“顾湛啊。”隆庆帝摸了摸他的脑袋,“朕是比你了解铮儿,一旦朕伤了他的心,他会以最惨烈的法子报复朕他不会带走你女儿,朕得到得怕是一口棺椁。”
隆庆帝喃喃自语,倘若陆铮躺在棺材中,太可怕,也太可悲了。
德才人跪爬几步,“陛下,臣妾无法眼看着您被人蒙骗,纵然陆铮是无辜的,您养他这么多年也有了感情,可是他身上彻底流淌着陆家的血,同您毫无关系,元妃能证明此事,您就听听元妃的话吧。”

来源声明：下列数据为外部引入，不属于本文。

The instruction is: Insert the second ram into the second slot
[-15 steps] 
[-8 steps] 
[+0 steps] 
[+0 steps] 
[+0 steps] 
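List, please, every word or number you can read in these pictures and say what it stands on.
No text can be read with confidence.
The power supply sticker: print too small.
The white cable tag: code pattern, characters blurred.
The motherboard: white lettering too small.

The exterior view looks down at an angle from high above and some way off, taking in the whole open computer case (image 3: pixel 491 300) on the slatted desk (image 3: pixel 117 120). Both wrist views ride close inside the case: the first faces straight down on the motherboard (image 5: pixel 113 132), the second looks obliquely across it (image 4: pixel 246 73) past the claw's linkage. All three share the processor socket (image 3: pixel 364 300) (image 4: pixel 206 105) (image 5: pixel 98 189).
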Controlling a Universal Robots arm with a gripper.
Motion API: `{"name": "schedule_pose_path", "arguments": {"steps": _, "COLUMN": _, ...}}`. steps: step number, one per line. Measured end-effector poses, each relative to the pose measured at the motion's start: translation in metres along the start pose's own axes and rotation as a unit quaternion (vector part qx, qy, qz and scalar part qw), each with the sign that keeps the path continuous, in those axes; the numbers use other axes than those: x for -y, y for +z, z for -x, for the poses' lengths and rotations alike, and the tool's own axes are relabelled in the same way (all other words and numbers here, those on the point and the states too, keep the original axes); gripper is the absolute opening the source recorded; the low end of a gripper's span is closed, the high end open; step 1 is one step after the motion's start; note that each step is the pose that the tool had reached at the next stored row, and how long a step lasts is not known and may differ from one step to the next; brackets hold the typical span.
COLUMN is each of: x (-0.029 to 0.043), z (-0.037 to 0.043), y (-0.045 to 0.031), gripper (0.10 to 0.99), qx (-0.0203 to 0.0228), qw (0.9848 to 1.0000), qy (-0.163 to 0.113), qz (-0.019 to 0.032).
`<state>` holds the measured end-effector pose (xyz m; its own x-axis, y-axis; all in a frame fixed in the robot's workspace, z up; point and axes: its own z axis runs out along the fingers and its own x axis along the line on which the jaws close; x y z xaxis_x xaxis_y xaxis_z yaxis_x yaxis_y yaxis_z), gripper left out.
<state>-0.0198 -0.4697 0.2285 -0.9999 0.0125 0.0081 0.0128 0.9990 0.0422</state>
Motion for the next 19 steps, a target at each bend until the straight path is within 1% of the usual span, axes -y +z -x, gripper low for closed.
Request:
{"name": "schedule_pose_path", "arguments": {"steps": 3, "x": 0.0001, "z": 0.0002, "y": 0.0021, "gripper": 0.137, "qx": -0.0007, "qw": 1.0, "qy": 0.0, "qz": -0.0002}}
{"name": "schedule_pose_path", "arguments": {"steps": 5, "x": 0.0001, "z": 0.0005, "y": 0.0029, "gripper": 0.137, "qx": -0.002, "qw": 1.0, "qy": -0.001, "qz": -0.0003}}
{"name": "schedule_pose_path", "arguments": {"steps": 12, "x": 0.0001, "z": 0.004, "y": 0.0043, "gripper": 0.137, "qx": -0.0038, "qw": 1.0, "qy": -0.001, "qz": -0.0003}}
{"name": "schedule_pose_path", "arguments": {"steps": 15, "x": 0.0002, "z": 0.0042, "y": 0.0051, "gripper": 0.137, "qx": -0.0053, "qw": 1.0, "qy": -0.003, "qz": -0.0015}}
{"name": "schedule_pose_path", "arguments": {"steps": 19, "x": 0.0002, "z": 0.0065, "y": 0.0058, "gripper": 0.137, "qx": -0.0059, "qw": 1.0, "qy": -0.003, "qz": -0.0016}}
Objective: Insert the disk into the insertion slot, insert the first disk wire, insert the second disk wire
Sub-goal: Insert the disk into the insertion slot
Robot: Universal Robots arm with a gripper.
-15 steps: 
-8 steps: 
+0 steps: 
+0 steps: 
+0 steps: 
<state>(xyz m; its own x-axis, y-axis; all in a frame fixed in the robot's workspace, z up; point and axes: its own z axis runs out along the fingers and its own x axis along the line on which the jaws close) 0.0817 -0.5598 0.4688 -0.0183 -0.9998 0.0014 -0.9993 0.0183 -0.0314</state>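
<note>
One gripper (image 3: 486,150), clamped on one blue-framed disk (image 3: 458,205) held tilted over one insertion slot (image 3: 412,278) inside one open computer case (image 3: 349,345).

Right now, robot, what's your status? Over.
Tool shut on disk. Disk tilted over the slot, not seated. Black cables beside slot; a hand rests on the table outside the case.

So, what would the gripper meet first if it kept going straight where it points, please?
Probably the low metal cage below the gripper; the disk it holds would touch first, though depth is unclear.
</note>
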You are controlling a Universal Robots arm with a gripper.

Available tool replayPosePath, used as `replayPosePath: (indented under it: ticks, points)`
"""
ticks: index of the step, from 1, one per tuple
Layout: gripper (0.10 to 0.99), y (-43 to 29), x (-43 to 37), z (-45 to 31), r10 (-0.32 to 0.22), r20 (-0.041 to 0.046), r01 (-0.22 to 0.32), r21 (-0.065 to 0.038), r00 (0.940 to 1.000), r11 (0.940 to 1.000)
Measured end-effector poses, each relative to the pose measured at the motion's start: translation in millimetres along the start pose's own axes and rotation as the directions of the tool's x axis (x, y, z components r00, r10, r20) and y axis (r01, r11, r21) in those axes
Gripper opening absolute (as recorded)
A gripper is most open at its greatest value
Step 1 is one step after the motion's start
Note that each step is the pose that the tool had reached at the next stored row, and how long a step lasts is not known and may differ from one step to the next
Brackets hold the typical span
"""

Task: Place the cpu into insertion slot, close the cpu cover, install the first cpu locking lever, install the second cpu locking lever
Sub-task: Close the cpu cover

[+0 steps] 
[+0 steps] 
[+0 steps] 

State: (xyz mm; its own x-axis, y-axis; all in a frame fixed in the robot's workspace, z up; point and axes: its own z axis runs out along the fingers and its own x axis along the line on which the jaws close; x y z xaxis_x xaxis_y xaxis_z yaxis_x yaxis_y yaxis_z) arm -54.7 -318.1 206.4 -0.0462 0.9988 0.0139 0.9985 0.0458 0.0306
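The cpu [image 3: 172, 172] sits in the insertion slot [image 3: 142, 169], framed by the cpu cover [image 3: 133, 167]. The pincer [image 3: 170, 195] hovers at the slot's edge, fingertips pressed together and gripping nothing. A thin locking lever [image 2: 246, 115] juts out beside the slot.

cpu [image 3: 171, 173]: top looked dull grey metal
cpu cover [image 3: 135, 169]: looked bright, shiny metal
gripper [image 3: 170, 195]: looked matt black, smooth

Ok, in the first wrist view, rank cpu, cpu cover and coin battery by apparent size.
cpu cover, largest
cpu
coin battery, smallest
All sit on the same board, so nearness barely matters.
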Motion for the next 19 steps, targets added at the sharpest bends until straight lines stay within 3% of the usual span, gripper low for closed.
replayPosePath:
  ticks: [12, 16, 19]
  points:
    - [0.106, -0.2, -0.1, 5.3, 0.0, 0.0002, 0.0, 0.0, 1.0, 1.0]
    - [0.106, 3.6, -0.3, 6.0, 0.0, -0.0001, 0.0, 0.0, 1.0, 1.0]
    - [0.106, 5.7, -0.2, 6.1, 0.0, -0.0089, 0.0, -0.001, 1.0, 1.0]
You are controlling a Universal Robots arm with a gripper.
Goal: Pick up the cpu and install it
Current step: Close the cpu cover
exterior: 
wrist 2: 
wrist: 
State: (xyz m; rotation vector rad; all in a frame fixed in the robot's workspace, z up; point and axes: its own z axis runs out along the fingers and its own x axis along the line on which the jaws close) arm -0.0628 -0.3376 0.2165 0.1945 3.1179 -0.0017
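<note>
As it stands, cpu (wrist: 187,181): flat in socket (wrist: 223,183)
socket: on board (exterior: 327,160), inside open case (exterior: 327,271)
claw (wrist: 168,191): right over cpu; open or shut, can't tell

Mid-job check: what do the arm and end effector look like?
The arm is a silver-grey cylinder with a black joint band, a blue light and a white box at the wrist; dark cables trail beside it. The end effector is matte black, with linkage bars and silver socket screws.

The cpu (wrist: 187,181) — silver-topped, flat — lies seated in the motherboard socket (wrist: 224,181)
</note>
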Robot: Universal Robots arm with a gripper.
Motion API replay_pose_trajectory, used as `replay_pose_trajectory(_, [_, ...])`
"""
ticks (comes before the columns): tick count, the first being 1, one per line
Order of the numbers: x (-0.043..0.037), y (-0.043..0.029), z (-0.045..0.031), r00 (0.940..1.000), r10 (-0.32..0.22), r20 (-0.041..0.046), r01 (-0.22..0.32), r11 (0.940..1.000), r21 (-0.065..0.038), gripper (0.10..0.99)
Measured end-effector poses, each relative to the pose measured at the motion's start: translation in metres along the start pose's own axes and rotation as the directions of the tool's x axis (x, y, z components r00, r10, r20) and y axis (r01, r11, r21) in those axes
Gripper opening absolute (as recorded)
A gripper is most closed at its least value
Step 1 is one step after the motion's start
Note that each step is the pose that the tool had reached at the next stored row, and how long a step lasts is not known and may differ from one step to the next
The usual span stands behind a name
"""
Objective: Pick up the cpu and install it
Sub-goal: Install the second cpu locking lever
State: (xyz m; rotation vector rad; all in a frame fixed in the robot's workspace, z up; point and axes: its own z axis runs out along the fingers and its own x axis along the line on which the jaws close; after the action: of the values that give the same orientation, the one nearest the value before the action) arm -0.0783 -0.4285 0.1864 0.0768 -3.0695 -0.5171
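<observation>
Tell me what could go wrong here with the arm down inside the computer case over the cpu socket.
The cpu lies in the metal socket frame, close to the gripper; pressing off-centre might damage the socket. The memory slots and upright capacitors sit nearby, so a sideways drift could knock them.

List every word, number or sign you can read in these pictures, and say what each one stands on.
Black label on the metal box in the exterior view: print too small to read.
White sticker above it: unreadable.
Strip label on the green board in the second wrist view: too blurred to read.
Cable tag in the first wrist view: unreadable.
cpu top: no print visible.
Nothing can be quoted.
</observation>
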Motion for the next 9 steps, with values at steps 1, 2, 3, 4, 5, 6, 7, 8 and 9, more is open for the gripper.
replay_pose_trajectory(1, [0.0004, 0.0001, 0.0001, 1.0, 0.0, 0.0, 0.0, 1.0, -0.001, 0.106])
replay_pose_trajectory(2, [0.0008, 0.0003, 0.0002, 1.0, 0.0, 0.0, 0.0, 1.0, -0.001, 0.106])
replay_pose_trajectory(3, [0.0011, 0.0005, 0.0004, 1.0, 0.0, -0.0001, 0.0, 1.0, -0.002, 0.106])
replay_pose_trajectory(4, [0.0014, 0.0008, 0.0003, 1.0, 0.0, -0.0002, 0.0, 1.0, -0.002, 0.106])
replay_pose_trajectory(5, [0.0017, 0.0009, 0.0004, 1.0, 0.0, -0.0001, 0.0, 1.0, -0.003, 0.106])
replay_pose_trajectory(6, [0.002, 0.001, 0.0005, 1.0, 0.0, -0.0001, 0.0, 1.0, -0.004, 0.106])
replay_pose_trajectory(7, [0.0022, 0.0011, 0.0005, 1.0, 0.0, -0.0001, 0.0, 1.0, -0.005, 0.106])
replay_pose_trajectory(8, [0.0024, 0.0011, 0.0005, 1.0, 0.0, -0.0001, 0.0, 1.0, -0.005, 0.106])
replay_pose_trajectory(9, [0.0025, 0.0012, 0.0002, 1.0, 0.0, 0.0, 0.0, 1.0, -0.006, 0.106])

“您别忘了,臣妾也是陆家的远亲,也曾隐约听到一些陆家下人的传言,说镇国公夫人生产时,伺候她的稳婆其实受过皇后的恩惠。当时臣妾就有些纳闷,按说很是气愤的皇后怎会派心腹去给镇国公夫人接生?除了陆铮之外,镇国公夫人每次临盆,皇后都没指派过稳婆!”
“你说陆铮是陆恒的儿子?朕倒是要问一问,陆恒对他夫人情深意重,他去哪里找女人恰好生出一个儿子?”
陆恒连纳妾都不存在的。
一直是守礼正人君子的陆恒也不可能养外室。
“陛下,陆铮许是陆家其余人的儿子。”
“蠢货,别人能生出陆侯爷这样的天才?”
顾四爷鄙夷说道,“你以为天纵奇才的陆侯爷是想生就能生出来的?除了陛下这等风姿伟岸的人之外,其余人根本想都不要想。”